● Your goal: Output the listing below in full, exactly as written.

** Recorded information follows **

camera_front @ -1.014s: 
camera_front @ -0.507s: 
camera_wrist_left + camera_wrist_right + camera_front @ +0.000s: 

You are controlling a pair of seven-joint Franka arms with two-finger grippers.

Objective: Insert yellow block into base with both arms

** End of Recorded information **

● Solution below:
camera_front @ -1.014s: 
camera_front @ -0.507s: 
camera_wrist_left + camera_wrist_right + camera_front @ +0.000s: 

You are controlling a pair of seven-joint Franka arms with two-finger grippers.

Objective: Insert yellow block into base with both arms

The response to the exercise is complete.